- _Data entries_:
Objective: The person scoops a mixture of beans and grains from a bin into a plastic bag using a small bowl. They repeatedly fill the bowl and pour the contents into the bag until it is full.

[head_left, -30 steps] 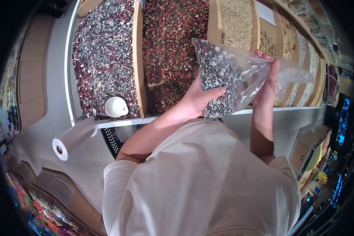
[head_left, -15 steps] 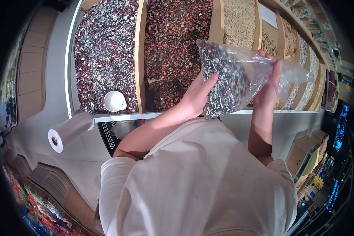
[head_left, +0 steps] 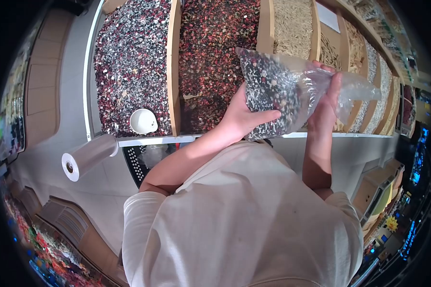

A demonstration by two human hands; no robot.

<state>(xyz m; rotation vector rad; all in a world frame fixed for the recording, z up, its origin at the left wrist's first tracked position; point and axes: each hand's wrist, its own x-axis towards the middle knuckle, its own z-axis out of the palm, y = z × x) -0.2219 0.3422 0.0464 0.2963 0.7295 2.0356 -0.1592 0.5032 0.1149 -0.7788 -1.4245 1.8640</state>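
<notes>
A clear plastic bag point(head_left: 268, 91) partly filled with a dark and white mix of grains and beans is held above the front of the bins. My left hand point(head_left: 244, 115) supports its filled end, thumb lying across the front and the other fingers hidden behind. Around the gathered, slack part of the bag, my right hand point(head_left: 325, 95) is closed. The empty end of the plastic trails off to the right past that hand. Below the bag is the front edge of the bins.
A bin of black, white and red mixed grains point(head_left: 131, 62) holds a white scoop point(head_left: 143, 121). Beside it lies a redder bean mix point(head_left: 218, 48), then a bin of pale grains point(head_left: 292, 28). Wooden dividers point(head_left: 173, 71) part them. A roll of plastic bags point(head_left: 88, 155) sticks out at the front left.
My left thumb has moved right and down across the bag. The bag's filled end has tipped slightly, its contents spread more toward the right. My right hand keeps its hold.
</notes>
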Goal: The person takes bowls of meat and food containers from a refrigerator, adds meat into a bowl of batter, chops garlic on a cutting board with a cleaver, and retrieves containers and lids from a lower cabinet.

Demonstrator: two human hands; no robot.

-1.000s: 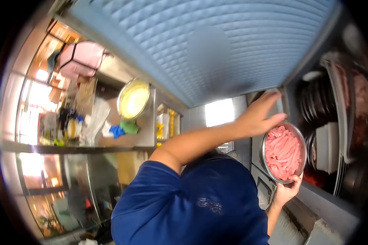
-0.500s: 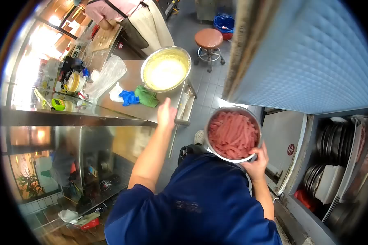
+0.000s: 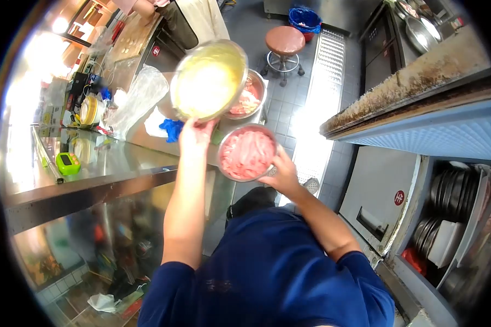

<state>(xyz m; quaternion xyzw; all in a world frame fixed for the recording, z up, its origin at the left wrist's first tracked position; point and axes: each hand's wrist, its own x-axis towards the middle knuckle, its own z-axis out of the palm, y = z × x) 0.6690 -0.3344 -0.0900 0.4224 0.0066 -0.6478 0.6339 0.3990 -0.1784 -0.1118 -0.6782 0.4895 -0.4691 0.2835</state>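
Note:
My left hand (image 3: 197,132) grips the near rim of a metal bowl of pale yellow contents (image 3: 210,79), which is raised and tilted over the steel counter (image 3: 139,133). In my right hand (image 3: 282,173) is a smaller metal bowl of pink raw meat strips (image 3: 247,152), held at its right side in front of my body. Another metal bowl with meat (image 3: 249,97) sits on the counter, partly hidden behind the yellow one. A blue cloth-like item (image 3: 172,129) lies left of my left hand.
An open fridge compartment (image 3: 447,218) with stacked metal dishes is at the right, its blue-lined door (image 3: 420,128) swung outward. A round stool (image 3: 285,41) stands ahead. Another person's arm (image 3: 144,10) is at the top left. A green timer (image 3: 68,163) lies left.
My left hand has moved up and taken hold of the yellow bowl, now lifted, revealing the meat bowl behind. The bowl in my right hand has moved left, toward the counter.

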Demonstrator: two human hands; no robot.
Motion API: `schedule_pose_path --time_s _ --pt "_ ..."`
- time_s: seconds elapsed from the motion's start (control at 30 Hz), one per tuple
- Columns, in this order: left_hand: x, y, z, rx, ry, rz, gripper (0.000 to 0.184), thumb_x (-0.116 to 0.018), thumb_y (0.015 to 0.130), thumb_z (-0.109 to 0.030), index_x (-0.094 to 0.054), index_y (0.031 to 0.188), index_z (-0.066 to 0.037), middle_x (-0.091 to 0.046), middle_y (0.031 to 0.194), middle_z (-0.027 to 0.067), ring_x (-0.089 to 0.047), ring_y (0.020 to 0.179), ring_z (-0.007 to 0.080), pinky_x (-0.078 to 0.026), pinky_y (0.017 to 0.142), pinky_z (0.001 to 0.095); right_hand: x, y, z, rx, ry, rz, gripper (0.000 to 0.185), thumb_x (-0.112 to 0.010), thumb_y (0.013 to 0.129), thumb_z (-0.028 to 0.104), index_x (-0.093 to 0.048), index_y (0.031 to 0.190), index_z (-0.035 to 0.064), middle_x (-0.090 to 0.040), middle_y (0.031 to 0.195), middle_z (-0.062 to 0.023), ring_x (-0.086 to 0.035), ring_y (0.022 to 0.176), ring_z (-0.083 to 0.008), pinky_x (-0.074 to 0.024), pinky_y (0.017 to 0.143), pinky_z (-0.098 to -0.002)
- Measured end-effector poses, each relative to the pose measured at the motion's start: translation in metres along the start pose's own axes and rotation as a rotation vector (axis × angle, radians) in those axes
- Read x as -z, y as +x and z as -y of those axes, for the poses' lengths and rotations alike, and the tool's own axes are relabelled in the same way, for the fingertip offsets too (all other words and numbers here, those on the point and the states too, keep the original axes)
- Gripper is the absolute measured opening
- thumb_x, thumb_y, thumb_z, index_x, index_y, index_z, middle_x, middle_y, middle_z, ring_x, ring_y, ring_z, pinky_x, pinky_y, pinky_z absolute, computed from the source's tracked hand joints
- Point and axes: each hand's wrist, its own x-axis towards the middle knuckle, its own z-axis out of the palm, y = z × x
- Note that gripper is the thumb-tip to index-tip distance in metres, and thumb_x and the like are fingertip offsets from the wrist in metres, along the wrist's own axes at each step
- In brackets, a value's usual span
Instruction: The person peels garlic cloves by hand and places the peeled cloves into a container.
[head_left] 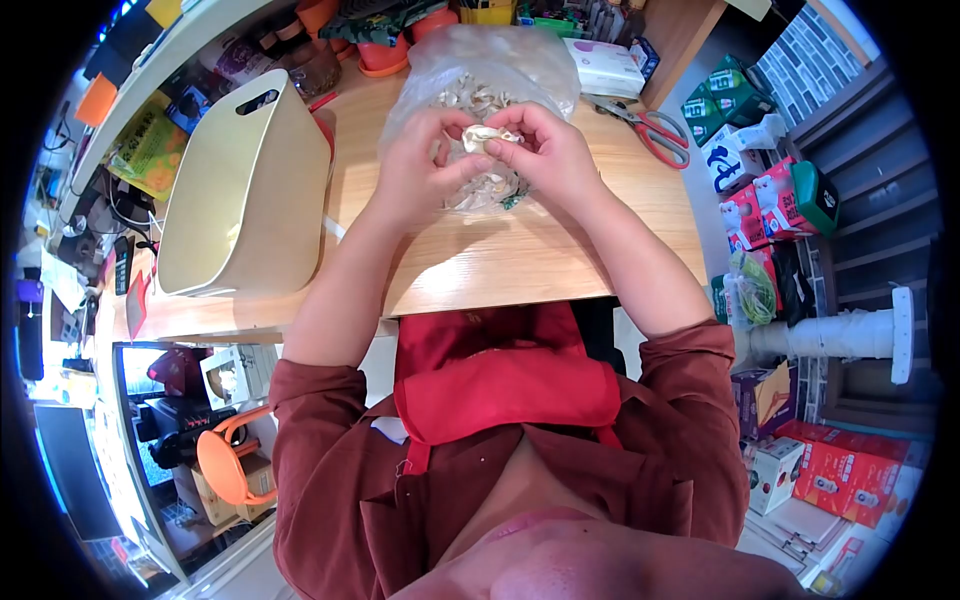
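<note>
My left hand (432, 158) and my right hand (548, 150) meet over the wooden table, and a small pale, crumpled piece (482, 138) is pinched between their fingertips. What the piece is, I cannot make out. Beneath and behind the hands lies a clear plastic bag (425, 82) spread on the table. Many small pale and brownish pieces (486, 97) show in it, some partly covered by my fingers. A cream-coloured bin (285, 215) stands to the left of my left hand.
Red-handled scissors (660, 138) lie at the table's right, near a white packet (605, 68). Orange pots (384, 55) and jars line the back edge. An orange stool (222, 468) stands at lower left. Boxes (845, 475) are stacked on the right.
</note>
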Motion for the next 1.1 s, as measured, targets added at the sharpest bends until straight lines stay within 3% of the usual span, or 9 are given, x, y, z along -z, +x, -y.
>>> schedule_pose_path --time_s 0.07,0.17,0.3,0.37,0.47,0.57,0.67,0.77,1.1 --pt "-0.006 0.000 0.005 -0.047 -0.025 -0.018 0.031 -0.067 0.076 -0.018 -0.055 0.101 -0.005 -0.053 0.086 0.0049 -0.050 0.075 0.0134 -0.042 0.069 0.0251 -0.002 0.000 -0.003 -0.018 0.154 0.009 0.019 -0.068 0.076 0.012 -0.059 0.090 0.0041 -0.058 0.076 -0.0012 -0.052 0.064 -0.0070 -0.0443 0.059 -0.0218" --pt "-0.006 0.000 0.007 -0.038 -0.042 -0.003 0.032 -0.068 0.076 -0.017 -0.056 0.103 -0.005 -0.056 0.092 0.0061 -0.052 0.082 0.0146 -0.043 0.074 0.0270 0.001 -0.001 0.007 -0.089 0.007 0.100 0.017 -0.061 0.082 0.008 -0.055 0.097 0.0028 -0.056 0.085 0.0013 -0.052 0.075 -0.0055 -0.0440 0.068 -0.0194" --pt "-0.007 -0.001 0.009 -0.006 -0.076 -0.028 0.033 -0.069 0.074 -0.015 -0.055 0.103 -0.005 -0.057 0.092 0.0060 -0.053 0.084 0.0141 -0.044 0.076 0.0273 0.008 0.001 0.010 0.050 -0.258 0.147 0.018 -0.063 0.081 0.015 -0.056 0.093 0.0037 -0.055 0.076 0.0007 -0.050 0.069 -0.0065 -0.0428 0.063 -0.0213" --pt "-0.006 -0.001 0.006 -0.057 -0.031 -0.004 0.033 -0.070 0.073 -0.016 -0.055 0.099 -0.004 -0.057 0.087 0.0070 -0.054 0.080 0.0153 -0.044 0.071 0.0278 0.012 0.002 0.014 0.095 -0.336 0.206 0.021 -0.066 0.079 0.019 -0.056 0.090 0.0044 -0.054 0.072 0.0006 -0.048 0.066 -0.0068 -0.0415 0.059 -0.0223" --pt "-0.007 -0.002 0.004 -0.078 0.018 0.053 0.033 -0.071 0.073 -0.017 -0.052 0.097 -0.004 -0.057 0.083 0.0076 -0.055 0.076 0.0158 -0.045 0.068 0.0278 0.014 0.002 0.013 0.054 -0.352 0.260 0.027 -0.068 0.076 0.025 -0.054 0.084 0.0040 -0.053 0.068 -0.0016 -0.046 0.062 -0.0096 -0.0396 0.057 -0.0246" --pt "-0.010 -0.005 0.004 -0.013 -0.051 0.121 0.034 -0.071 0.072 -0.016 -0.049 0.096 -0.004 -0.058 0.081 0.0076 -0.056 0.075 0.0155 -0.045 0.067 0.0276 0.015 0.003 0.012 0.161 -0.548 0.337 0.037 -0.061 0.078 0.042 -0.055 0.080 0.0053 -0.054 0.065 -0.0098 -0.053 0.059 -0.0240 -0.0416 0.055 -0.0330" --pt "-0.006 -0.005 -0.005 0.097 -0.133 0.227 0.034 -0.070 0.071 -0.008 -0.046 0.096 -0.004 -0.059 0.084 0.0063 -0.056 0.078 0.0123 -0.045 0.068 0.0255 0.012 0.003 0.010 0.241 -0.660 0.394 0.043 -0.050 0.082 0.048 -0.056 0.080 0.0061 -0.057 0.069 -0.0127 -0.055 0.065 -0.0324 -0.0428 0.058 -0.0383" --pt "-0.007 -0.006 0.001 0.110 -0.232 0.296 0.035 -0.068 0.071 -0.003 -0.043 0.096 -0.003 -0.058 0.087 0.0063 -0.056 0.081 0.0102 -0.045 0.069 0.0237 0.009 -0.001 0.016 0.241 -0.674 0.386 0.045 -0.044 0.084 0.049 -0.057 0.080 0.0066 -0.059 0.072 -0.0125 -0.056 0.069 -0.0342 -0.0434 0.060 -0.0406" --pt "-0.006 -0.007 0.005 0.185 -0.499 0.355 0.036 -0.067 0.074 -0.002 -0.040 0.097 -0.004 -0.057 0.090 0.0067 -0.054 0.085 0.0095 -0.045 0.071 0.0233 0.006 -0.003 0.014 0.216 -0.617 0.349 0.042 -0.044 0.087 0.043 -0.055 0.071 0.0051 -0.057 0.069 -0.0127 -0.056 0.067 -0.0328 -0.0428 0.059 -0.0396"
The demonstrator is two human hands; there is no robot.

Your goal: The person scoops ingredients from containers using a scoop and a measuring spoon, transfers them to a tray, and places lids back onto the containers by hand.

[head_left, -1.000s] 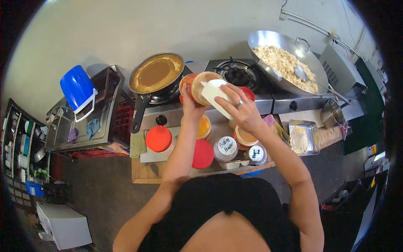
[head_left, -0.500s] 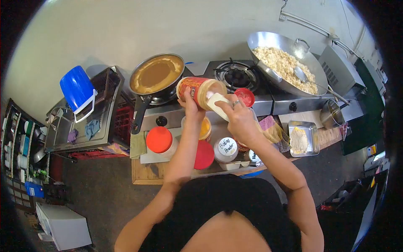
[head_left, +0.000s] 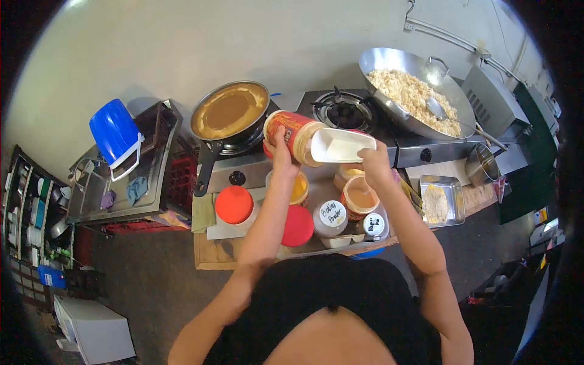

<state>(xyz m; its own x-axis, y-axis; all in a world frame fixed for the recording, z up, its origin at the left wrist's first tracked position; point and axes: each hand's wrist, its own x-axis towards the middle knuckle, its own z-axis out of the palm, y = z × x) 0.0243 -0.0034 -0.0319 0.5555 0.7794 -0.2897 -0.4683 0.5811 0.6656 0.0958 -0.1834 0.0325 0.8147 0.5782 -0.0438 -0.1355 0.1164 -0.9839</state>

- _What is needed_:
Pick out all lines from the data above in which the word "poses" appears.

- _Solution for this task_:
- Measured end-effector poses, each relative to the pose measured at the motion's start: translation in metres along the start pose's own axes and rotation as a rotation vector (axis × angle, radians) in those axes
- Read x as -z, y as +x and z as -y of those axes, for the poses' lengths and rotations alike, and the tool's own axes are relabelled in the same way, for the fingertip offsets too (all other words and numbers here, those on the point and the states too, keep the original axes)

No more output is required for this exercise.